There were more than 10 speakers vying for the District, including Mayor Muriel Bowser, D.C. United goalkeeper Bill Hamid, former Washington Spirit coach and World Cup goalkeeper Briana Scurry, and Greg O’Dell, the president and CEO of Events DC.
“You are looking at a direct result from the success of Washington DC’s 1994 World Cup bid,” said Hamid, who was born and raised in the DC area, and grew up playing in D.C. United’s youth programs. “Those after-school programs gave me the opportunity to get off the streets and to turn my life around and make something of myself.”
The District has been the site of more US national team games than any other city, and if selected as a host, it would be DC’s fourth World Cup, the most of any bid cities.

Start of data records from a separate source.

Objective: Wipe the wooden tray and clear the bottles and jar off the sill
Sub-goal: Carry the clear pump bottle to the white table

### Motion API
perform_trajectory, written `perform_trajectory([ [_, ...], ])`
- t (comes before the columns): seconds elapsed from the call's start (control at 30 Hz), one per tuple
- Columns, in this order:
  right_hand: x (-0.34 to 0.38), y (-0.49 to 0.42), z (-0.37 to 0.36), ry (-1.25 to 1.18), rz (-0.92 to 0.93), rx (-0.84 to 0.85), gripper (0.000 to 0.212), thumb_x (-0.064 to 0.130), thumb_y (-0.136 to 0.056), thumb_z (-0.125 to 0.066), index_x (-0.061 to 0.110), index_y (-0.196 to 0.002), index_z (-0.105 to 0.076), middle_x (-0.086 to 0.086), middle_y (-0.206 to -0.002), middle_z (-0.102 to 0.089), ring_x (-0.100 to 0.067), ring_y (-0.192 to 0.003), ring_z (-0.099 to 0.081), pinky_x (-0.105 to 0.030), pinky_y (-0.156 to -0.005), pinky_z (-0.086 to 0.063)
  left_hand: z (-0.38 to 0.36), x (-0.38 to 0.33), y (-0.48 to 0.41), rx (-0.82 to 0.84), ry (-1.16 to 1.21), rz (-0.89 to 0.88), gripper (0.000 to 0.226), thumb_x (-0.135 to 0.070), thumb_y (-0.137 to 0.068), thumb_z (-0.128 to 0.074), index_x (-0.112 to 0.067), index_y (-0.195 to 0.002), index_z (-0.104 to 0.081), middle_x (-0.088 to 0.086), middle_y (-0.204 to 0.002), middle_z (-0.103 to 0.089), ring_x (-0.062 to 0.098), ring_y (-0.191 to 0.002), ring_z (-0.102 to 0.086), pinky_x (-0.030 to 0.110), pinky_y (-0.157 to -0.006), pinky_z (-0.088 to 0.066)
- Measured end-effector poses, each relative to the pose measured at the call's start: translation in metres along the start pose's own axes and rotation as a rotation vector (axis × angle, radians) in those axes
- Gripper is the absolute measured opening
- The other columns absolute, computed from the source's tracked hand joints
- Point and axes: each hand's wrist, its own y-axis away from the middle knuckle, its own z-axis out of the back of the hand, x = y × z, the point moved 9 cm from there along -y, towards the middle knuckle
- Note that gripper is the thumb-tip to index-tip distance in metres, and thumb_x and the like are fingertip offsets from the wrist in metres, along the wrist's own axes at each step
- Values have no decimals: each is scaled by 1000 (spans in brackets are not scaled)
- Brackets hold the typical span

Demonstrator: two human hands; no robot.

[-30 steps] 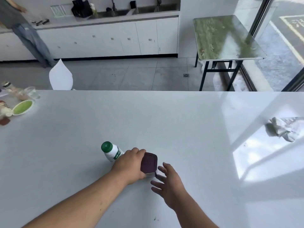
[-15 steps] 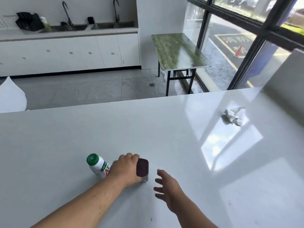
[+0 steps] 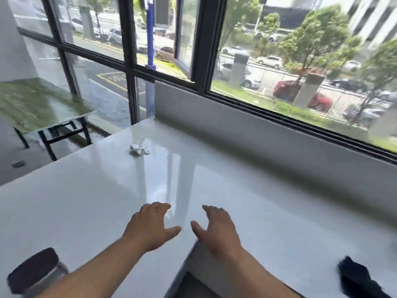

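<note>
Both my hands hover empty over the white counter [image 3: 268, 211], fingers spread. My left hand [image 3: 150, 226] and my right hand [image 3: 217, 229] are side by side, a small gap between the thumbs. A glass jar with a dark maroon lid [image 3: 34, 269] stands at the bottom left, beside my left forearm and free of it. The grey window sill [image 3: 268, 134] runs along the back right under the window; nothing shows on the stretch in view. No bottle and no wooden tray are in view.
A crumpled white tissue [image 3: 139, 149] lies on the counter towards the far corner. A dark cloth [image 3: 358, 278] sits at the bottom right edge. A folding table [image 3: 38, 108] stands on the floor at left, beyond the counter. The counter's near edge shows under my right arm.
My left hand has let go of the jar, which now stands at bottom left. The view has swung right to the window and sill. The green-capped bottle has left the view.
</note>
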Motion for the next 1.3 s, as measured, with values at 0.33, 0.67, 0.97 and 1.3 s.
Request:
perform_trajectory([
  [0.33,-283,104,160,-22,-307,-239,84,73,-89,-39,29,-160,-30,9,-164,-34,-20,-156,-17,-39,-127,-17,-83,-323,-18,93,-90,-361,88,-81,-82,-54,-38,-157,-39,-16,-165,-38,14,-152,-33,39,-116,-40],
  [0.67,-529,227,273,-97,-582,-382,90,77,-81,-36,29,-158,-36,8,-160,-42,-19,-150,-29,-37,-123,-26,-185,-589,8,138,-165,-576,85,-77,-85,-54,-35,-157,-39,-15,-164,-40,16,-150,-34,39,-115,-42],
  [0.97,-627,271,320,-128,-728,-475,82,71,-86,-43,28,-156,-39,6,-158,-45,-20,-147,-34,-37,-118,-32,-227,-719,7,164,-197,-714,86,-77,-84,-57,-37,-158,-38,-15,-164,-38,15,-151,-32,40,-116,-41],
  [1.3,-701,258,354,-81,-877,-497,79,67,-89,-50,26,-156,-40,7,-158,-45,-17,-148,-33,-34,-119,-33,-285,-819,-57,222,-136,-803,92,-77,-84,-58,-33,-161,-33,-12,-165,-39,18,-149,-37,40,-113,-43],
])
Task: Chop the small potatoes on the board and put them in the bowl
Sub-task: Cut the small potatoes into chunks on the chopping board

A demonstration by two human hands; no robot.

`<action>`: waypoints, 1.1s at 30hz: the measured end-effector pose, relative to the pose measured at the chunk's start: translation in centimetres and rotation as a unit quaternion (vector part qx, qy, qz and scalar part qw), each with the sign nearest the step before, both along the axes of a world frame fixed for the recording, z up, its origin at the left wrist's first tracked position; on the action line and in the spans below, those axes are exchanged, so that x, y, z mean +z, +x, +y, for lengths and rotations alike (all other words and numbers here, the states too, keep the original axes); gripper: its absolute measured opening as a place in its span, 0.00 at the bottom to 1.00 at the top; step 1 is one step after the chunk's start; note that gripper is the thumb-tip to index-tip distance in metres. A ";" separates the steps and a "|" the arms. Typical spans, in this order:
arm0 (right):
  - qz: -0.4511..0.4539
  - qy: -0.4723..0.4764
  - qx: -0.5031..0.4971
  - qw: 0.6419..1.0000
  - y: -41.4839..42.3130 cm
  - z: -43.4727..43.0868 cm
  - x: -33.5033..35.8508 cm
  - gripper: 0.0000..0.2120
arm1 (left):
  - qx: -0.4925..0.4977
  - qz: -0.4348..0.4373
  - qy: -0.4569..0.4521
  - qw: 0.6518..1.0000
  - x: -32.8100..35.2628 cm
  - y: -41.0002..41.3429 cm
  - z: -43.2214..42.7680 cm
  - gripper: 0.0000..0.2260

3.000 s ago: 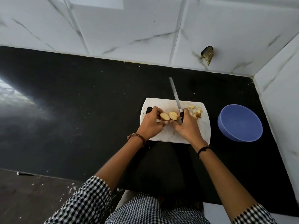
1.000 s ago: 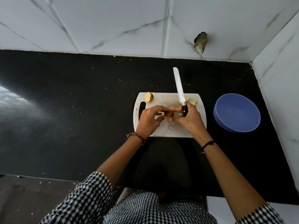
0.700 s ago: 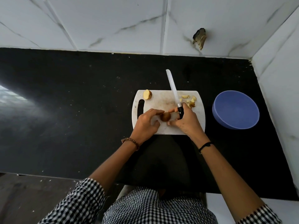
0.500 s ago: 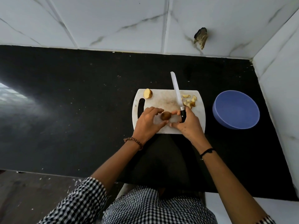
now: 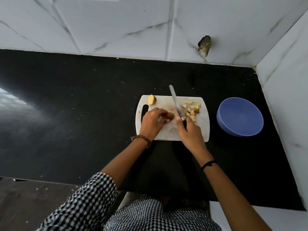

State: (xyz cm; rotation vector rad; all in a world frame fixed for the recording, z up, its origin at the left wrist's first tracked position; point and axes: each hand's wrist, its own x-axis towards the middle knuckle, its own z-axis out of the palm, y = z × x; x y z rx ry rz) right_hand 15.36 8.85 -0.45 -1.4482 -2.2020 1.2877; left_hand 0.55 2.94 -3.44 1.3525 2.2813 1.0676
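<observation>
Left hand pinches a small brown potato on my white cutting board; right hand grips the knife, its blade just right of that potato. Chopped pieces lie far right on the board, a cut half sits far left, and the blue bowl stands beside the board.

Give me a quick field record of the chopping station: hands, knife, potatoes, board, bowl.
left hand: holds a brown potato down on the cutting board
right hand: grips the knife by its handle
knife: blade points away from the person, between the potato and the chopped pieces
half potato: far left corner of the board
chopped pieces: heaped on the board's right part
bowl: blue, right of the board, no pieces visible inside
</observation>
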 end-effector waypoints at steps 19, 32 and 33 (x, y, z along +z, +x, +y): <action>-0.209 0.066 0.040 0.975 -1.8 -3.8 -0.1 0.17 | -0.024 0.002 -0.024 0.999 0.3 -0.3 0.4 0.10; -0.257 0.014 0.081 0.963 -4.1 -1.5 1.5 0.16 | -0.015 0.016 -0.027 0.999 0.0 -0.4 0.5 0.09; -0.257 0.011 0.082 0.963 -4.2 -1.4 1.5 0.16 | -0.012 0.018 -0.026 0.999 0.1 -0.4 0.5 0.08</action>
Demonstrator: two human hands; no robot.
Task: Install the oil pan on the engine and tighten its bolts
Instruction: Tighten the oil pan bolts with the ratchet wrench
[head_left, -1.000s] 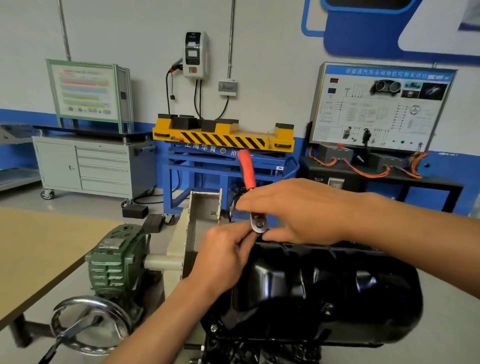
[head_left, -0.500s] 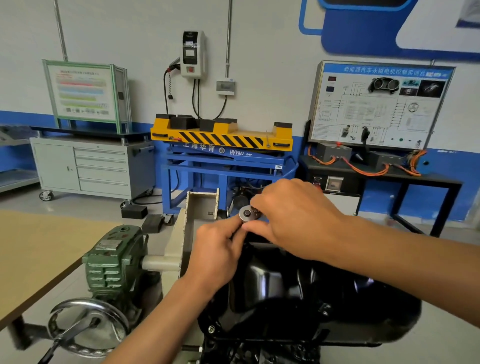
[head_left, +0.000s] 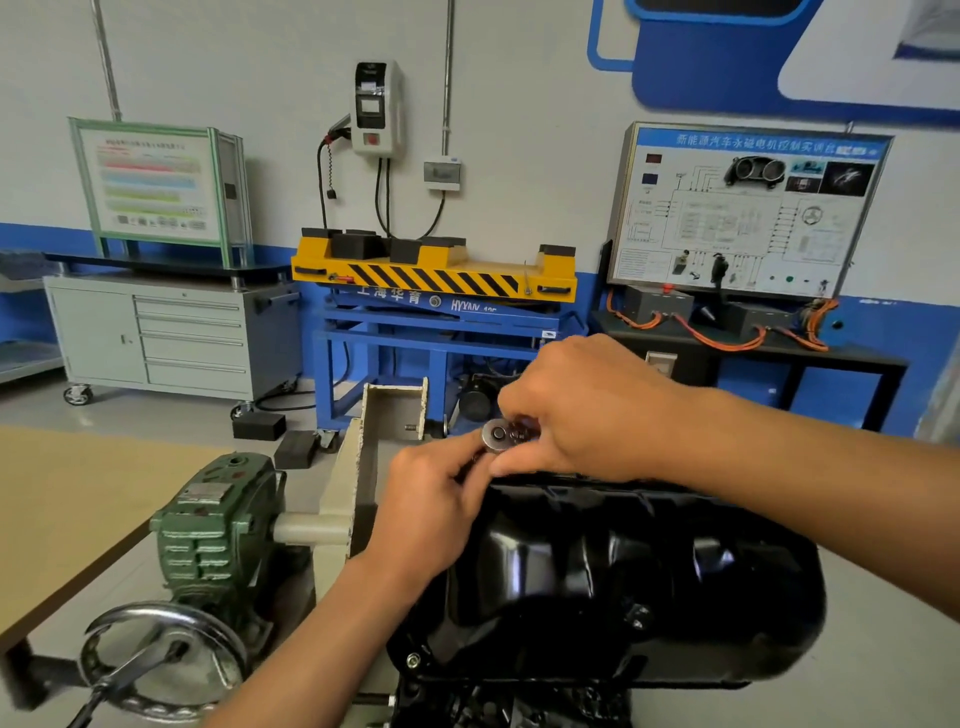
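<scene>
Back wall's got a yellow striped lift table (head_left: 434, 275) on a blue frame, a grey drawer cabinet (head_left: 171, 338) left of it, a wiring training board (head_left: 748, 208) to the right. Green gearbox (head_left: 218, 519) with a handwheel (head_left: 161, 660) sits up close.

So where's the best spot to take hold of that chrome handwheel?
On the handwheel, I'd take the upper rim from the near side, facing you: that arc is bare, while the green gearbox crowds it from behind. The bar slanting off its hub looks like a crank, but the frame cuts it off. The left hand would first have to release the ratchet head.
</scene>
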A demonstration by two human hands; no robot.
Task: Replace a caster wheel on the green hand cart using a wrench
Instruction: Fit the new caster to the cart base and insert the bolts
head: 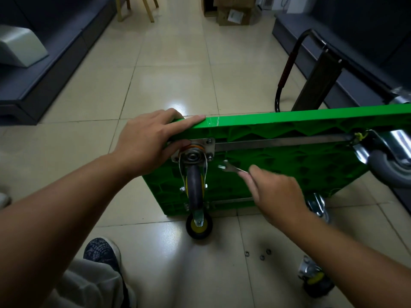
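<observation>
Our right fingers point(258, 174) are pinched narrow round the handle end of the wrench point(233, 168), so the right hand point(278, 194) is full, with the tool's open head pointing up and left, away from the palm. That head hangs just beside the lower right bolt point(210, 157) of the mounting plate point(204, 143), near it but not on it as far as we can tell (the tool is a little blurred). The wrench's long axis runs nearly in line with that bolt, so we judge the coming move to be a short slide leftward. The caster wheel point(194, 187) juts from the plate on the underside of the green hand cart point(289, 165), which stands on its edge. Our left hand point(146, 143) clasps the cart's top corner, fingers over the rim and thumb by the plate; it is nearer the caster, yet the right carries the tool. Loose nuts point(262, 257) and a spare caster point(313, 278) lie on the floor point(178, 74).
</observation>
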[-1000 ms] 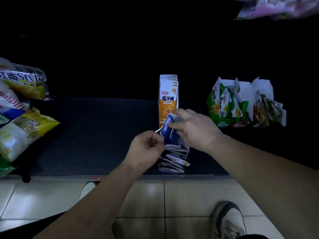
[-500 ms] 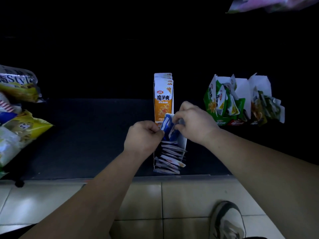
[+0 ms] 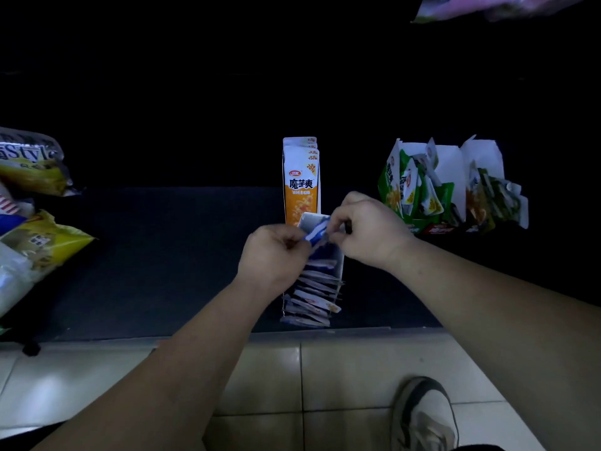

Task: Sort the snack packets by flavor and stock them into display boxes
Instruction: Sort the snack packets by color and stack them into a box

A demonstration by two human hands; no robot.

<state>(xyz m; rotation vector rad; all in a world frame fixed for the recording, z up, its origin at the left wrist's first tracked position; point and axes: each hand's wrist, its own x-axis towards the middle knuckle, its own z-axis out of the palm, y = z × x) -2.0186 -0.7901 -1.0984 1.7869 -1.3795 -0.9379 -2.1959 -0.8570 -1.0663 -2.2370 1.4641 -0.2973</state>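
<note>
A narrow white display box (image 3: 340, 265) lies on the dark shelf, filled with a row of several blue-and-white snack packets (image 3: 313, 289). Over its far end my left hand (image 3: 274, 252) and my right hand (image 3: 370, 229) both pinch one blue packet (image 3: 317, 234), each at one end. Behind the box stand orange display boxes (image 3: 300, 182), upright and closed. To the right, an open green box (image 3: 409, 187) and a second open box (image 3: 484, 190) hold green and dark packets.
Large snack bags (image 3: 35, 222) are piled at the left edge of the shelf. A pink bag (image 3: 487, 4) hangs at the top right. The shelf's front edge (image 3: 195, 335) meets a tiled floor, where my shoe (image 3: 424, 415) shows.
Both hands have shifted slightly toward the far end of the box. The blue packet between them now lies more across, held at both ends.
</note>
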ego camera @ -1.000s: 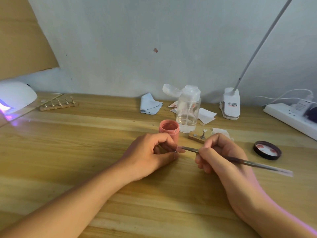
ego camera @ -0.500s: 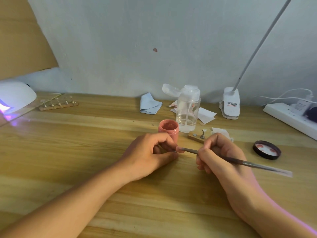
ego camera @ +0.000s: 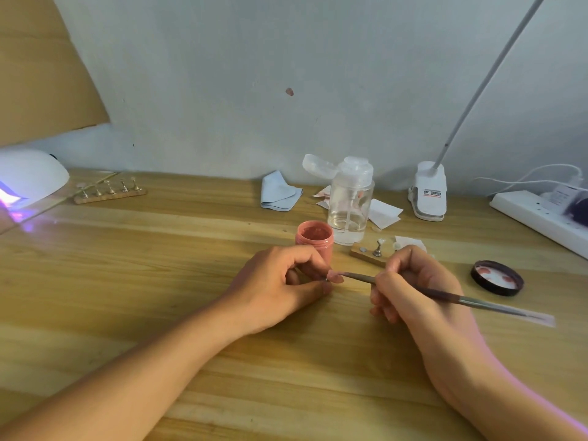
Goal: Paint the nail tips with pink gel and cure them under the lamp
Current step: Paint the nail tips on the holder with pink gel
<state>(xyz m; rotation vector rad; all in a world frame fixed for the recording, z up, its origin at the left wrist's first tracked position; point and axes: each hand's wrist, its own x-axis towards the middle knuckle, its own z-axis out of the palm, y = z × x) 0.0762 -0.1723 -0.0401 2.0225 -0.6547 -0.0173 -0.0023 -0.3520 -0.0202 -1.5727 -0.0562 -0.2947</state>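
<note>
My left hand [ego camera: 280,284] pinches a small stand carrying a pink nail tip [ego camera: 335,277] at the table's middle. My right hand [ego camera: 413,288] grips a thin brush [ego camera: 451,296], and its bristle end touches the nail tip. An open pink gel jar [ego camera: 315,238] stands just behind my left hand. The white curing lamp [ego camera: 28,178] glows purple at the far left. A wooden holder [ego camera: 109,194] with several metal stands lies beside the lamp. A short wooden holder [ego camera: 369,254] with one clear tip on a stand lies behind my right hand.
The jar's dark lid [ego camera: 497,278] lies open side up at the right. A clear pump bottle [ego camera: 350,205], a blue cloth [ego camera: 280,192], paper wipes [ego camera: 383,213], a clamp lamp base [ego camera: 429,194] and a white power strip [ego camera: 541,218] line the back.
Both hands stay nearly in place. The brush tip has made only a slight stroke along the nail tip.
</note>
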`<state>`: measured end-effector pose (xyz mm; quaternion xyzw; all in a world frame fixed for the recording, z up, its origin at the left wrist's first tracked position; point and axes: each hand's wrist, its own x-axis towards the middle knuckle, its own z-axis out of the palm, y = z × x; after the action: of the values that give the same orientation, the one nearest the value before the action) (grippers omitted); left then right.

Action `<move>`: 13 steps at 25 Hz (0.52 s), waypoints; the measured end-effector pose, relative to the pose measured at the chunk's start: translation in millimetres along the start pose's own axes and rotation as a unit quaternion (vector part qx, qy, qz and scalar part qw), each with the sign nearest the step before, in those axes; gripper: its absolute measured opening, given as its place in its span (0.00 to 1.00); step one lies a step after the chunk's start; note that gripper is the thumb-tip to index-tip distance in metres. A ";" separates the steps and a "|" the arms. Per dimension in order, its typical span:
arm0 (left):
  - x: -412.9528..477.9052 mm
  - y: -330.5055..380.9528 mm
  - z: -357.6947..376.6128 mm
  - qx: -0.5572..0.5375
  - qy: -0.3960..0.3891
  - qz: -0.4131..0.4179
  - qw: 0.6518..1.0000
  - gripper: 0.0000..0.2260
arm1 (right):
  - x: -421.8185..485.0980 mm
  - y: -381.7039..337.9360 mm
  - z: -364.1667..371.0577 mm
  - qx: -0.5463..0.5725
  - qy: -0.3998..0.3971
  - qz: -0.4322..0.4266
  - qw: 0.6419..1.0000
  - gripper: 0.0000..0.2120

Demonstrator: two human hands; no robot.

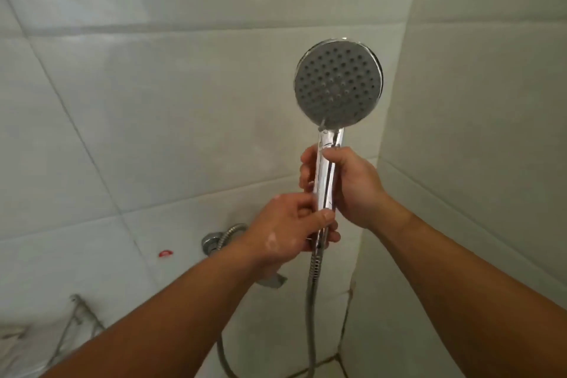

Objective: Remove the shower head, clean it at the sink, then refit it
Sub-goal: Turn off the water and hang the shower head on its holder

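A chrome shower head [337,83] with a round grey nozzle face points toward me, held upright in front of the tiled corner. My right hand [352,184] wraps the upper part of its shiny handle. My left hand [288,230] pinches the handle's bottom end, where the ribbed metal hose [311,301] joins it. The hose hangs down from there, loops low and rises to the wall fitting. The joint itself is mostly hidden by my left fingers.
A chrome mixer tap [211,242] sits on the wall behind my left wrist, with a red marker [165,253] beside it. A metal wire rack [76,313] stands at the lower left. White tiled walls meet in a corner at the right.
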<state>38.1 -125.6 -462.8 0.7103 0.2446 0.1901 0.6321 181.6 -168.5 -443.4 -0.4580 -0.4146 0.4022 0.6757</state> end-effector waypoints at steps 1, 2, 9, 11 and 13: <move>-0.3 17.5 -7.5 0.004 0.041 0.019 0.999 0.07 | 8.0 -21.0 6.9 -0.097 0.004 -0.015 0.995 0.12; -0.5 33.7 -15.1 0.010 0.072 0.035 0.997 0.07 | 14.1 -40.1 13.5 -0.201 0.000 -0.031 0.979 0.10; -12.9 135.8 -53.1 0.056 0.146 0.130 0.979 0.09 | 34.5 -152.1 63.2 -0.434 -0.033 -0.169 0.885 0.09; -12.8 170.4 -64.4 0.092 0.143 0.144 0.975 0.10 | 40.4 -186.2 75.0 -0.428 -0.043 -0.185 0.883 0.08; -14.1 207.2 -75.0 0.140 0.153 0.159 0.965 0.09 | 46.6 -220.4 86.1 -0.436 -0.050 -0.206 0.875 0.07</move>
<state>5.5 -90.4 -247.3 0.7839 0.2458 0.3585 0.4433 153.2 -157.5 -204.2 -0.5897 -0.6659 0.0553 0.4536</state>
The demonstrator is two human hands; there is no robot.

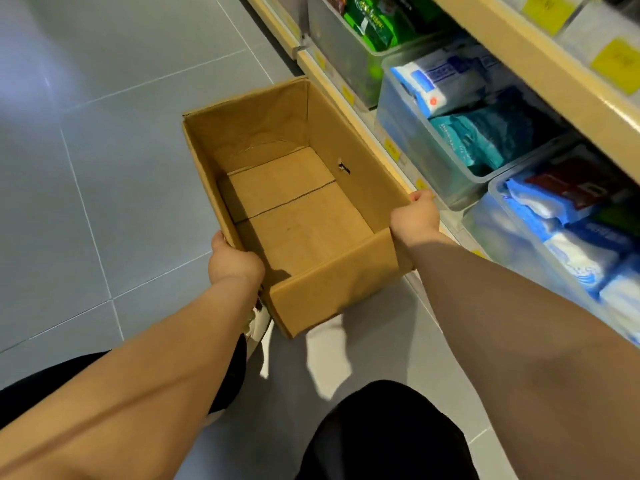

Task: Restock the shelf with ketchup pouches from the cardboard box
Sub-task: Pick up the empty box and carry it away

FIFA officials spent the weekend touring prospective venues. While FedEx Field is the proposed stadium, and previously hosted the 2003 FIFA Women’s World Cup, more locations have been scouted for training purposes including Audi Field, the Fields at RFK Campus, and the Maryland SoccerPlex, among others.
To sweeten the deal, bid committee DC2026 announced its plan for FanFest, a July 4 party on the Mall celebrating the country’s 250th birthday, which will happen during the World Cup.
There are 17 cities hoping to host World Cup matches, with roughly 10 or 11 spots available. Mexico and Canada will split a few additional spots. No decision has been made yet, and the announcement won’t come until January or February at the earliest.
Continuing their tour, FIFA officials are in Baltimore today, another bid city.